TASK GOAL:
Nothing belongs in the answer except the lines of the material that include "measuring".

GIVEN INFORMATION:
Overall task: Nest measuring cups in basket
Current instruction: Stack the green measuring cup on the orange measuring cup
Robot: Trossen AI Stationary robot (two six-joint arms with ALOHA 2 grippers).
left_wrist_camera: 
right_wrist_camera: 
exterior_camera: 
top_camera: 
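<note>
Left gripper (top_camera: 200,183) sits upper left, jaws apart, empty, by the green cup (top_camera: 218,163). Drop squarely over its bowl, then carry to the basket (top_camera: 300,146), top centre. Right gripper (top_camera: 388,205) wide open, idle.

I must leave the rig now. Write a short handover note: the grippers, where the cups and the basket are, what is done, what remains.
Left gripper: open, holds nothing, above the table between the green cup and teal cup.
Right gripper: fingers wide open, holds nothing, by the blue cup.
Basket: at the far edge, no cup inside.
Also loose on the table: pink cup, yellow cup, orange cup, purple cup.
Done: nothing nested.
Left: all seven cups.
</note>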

EXERCISE OUTPUT:
Overall task: Nest measuring cups in basket
Current instruction: Stack the green measuring cup on the orange measuring cup

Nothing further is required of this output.